__Task requirements__:
Copy the listing exactly, please, and keep every picture out of it.

__Information supplied__:

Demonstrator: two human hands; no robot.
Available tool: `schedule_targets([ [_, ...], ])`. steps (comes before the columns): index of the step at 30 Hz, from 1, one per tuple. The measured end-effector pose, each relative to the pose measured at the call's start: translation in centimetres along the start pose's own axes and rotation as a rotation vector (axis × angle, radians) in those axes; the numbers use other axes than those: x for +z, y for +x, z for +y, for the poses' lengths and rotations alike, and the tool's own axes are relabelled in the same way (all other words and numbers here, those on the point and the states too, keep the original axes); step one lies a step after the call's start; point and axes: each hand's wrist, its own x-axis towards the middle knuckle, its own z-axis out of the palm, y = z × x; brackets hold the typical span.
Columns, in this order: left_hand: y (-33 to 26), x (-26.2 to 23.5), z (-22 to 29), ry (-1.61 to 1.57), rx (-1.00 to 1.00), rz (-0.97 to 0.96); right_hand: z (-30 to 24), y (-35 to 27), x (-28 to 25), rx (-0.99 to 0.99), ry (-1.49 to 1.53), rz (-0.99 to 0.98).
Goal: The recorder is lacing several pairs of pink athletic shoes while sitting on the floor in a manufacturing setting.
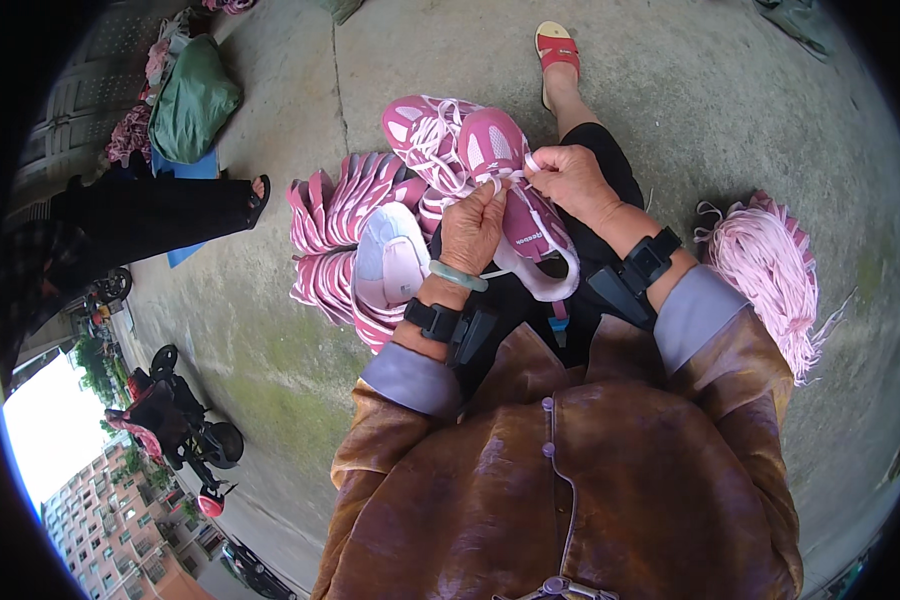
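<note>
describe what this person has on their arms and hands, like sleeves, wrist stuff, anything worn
Both arms wear shiny brown jacket sleeves over grey-lilac cuffs. The left hand has a pale green bangle at the wrist, then a black strap with a small black device below it. The right hand has a matching black wrist strap and device. No gloves or rings are visible.

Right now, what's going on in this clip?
A seated person holds a pink shoe upper on the lap. The left hand steadies it while the right hand pinches a pale pink lace at its eyelets. A second laced pink upper lies just beyond, with a stack of pink uppers to the left. A bundle of pink laces lies on the concrete ground to the right.
</note>
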Motion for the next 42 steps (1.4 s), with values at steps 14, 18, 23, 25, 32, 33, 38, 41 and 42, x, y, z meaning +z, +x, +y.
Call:
schedule_targets([
  [14, -0.6, 0.3, 0.0, 0.049, -0.018, 0.075, 1.0, 1.1, 1.6, -0.149, -0.290, -0.150],
  [18, -1.0, 0.1, -1.3, -0.204, -0.067, 0.103, 0.7, 0.8, 1.4, -0.184, -0.255, -0.100],
  [23, -2.6, -2.9, 1.0, -0.618, -0.420, 0.045, 0.2, 1.6, -0.4, 0.278, 0.261, -0.312],
  [25, -3.6, -4.0, 0.8, -0.598, -0.428, 0.203, 0.2, 1.0, 0.3, -0.012, -0.096, -0.216],
  [32, -6.9, -7.8, -5.5, 0.146, -0.080, 0.480, 0.5, -0.2, 1.4, -0.031, -0.422, 0.018],
  [33, -6.5, -7.7, -4.1, 0.295, -0.106, 0.437, 0.6, -0.4, 0.7, -0.044, -0.514, 0.045],
  [38, -6.1, -6.9, -1.8, -0.457, -0.540, 0.342, -2.9, -2.5, 0.2, -0.174, -0.537, 0.050],
  [41, -5.3, -5.0, -0.8, -0.658, -0.600, 0.347, -4.8, -3.4, 1.5, -0.451, -0.581, -0.073],
  [42, -4.8, -4.2, -0.5, -0.701, -0.612, 0.343, -5.0, -3.5, 1.8, -0.536, -0.647, -0.107],
])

__Solution to this exercise__:
Demonstrator: two human hands; no robot.
Available tool: `schedule_targets([ [_, ...], ])`. steps (comes before the columns): index of the step at 30 Hz, from 1, one per tuple. The measured end-effector pose, each relative to the pose measured at the call's start: translation in centimetres along the start pose's own axes and rotation as a rotation vector (axis × angle, radians) in those axes; the numbers use other axes than those: x for +z, y for +x, z for +y, for the poses' lengths and rotations alike, and the tool's own axes are relabelled in the same way (all other words and numbers here, those on the point and the states too, keep the original axes); step one lies a step after the call's start; point and axes: each hand's wrist, its own x-axis towards the middle knuckle, its own z-axis out of the palm, y = z × x; brackets hold the typical span.
Columns, in this order: left_hand: y (-33 to 26), x (-26.2 to 23.5), z (-22 to 29), ry (-1.61 to 1.57), rx (-1.00 to 1.00), rz (-0.97 to 0.96); right_hand: z (-30 to 24), y (-35 to 27), x (-28 to 25), rx (-0.99 to 0.99), ry (-1.49 to 1.53), rz (-0.99 to 0.98).
Goal: The recorder is lacing several pairs of pink athletic shoes while sitting on the floor in a manufacturing setting.
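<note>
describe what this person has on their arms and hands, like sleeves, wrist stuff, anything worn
Both arms wear shiny brown jacket sleeves over grey-lilac cuffs. The left hand has a pale green bangle at the wrist, then a black strap with a small black device below it. The right hand has a matching black wrist strap and device. No gloves or rings are visible.

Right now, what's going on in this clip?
A seated person holds a pink shoe upper on the lap. The left hand steadies it while the right hand pinches a pale pink lace at its eyelets. A second laced pink upper lies just beyond, with a stack of pink uppers to the left. A bundle of pink laces lies on the concrete ground to the right.
</note>
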Motion for the next 42 steps (1.4 s), with values at steps 14, 18, 23, 25, 32, 33, 38, 41 and 42, x, y, z meaning +z, +x, +y.
Call:
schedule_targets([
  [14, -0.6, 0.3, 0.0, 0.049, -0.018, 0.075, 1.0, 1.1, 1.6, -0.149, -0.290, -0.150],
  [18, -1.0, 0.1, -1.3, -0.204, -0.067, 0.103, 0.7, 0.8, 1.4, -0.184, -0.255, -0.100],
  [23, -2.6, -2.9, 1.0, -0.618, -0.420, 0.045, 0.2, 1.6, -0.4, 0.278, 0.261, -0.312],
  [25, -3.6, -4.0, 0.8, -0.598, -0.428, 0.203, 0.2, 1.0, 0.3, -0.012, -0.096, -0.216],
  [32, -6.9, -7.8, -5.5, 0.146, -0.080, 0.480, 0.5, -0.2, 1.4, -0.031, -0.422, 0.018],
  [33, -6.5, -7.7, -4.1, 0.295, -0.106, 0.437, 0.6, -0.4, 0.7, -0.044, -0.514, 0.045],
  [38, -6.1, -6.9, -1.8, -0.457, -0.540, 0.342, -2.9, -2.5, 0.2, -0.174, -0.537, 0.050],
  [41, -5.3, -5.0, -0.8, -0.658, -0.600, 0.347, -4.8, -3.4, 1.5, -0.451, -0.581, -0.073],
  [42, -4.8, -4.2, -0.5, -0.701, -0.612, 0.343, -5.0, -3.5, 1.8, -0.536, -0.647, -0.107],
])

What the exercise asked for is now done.